Which lines of the data contain the string "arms"? Show each of them.

The data:
++++

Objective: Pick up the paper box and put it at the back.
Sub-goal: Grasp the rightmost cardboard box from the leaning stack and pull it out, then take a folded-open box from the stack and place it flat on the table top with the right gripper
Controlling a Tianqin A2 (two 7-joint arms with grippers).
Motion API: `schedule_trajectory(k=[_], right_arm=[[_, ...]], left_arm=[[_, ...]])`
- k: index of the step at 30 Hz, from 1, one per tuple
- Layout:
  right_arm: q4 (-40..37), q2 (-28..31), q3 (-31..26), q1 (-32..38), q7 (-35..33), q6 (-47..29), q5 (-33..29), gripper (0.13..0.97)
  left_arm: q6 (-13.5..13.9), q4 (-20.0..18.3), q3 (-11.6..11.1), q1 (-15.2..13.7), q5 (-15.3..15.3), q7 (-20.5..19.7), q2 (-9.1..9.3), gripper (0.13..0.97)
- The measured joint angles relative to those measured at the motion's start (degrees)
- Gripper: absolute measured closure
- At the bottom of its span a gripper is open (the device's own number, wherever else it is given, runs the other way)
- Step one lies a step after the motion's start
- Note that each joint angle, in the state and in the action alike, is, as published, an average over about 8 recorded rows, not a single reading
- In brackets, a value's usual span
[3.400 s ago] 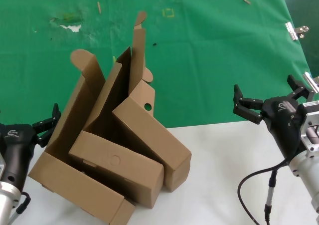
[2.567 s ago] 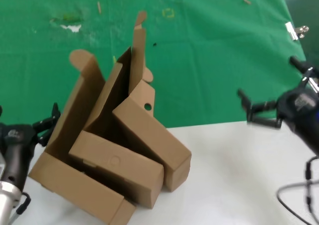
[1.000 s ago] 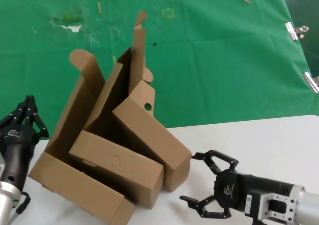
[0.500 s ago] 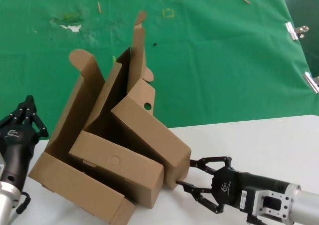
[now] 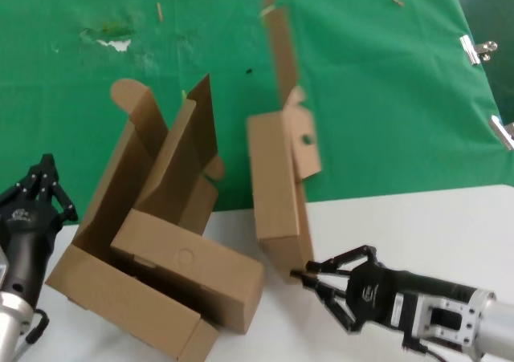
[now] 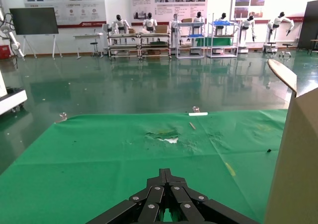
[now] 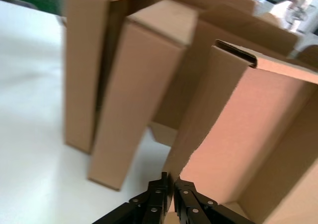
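The paper box (image 5: 275, 177) stands nearly upright on its end at the seam between white table and green cloth. Its small round hole (image 5: 306, 140) faces right and its lid (image 5: 279, 45) points up. My right gripper (image 5: 303, 275) comes in low from the right and is shut on the box's bottom edge. In the right wrist view the fingertips (image 7: 171, 180) pinch a thin cardboard wall of the box (image 7: 243, 119). My left gripper (image 5: 44, 187) is shut and empty at the far left; it also shows in the left wrist view (image 6: 166, 173). The green cloth (image 5: 385, 81) lies behind.
The long carton with a circle outline (image 5: 189, 270) and the tall carton with a rounded flap (image 5: 128, 157) lean together at the left. Their flap edge shows in the left wrist view (image 6: 295, 154). The white tabletop (image 5: 426, 225) is in front. Metal clips (image 5: 476, 49) hold the cloth's right edge.
My right gripper swung down from the far right to the box's bottom corner and shut on it. The box has swung upright and to the right, off the pile. The left arm is still.
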Motion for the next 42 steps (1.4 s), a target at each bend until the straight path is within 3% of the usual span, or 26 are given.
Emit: schedule_trajectory(k=[4,9,17,22,32,37,42], right_arm=[[4.6,0.75,0.72,-1.55,7.22,3.74,-4.34,0.922],[11.22,0.37,4.84,-2.22,18.78,6.39,-14.6,0.942],[18.26,-1.0,10.05,2.83,37.15,-1.17,-36.21,0.957],[18.11,0.81,4.08,10.5,48.9,-9.69,-48.84,0.957],[12.43,3.72,-17.19,27.37,71.8,-24.76,-74.08,0.957],[9.8,0.18,-19.58,30.24,74.74,-30.15,-84.8,0.957],[7.58,-4.18,-17.96,30.43,72.62,-32.55,-90.56,0.957]], left_arm=[[0.0,0.0,0.0,0.0,0.0,0.01,0.0,0.957],[0.0,0.0,0.0,0.0,0.0,0.01,0.0,0.957],[0.0,0.0,0.0,0.0,0.0,0.01,0.0,0.957],[0.0,0.0,0.0,0.0,-0.01,0.01,0.0,0.957],[0.0,0.0,0.0,0.0,-0.01,0.01,0.0,0.957],[0.0,0.0,0.0,0.0,-0.01,0.01,0.0,0.957],[0.0,0.0,0.0,0.0,-0.01,0.01,0.0,0.957]])
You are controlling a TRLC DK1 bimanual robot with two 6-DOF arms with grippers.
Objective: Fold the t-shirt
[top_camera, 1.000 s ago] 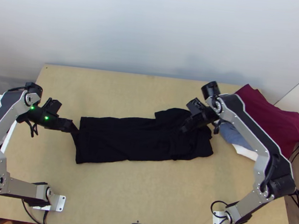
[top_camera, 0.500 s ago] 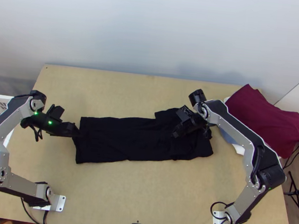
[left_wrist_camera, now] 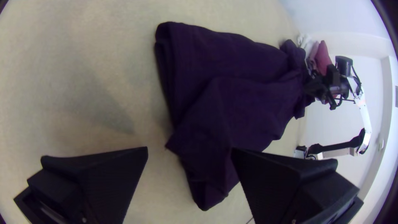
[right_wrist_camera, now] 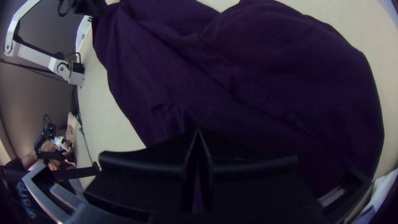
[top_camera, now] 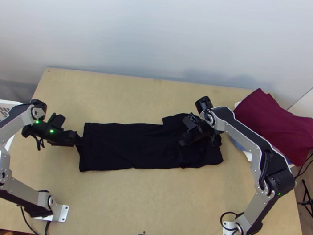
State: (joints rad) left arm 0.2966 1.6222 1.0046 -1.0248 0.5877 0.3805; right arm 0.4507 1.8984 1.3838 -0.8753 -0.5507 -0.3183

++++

Response:
Controlling a Tianqin A2 (two 7-joint arms with grippers).
You are controlling a TRLC DK1 bimanual robot with two 6-DOF arms with grippers.

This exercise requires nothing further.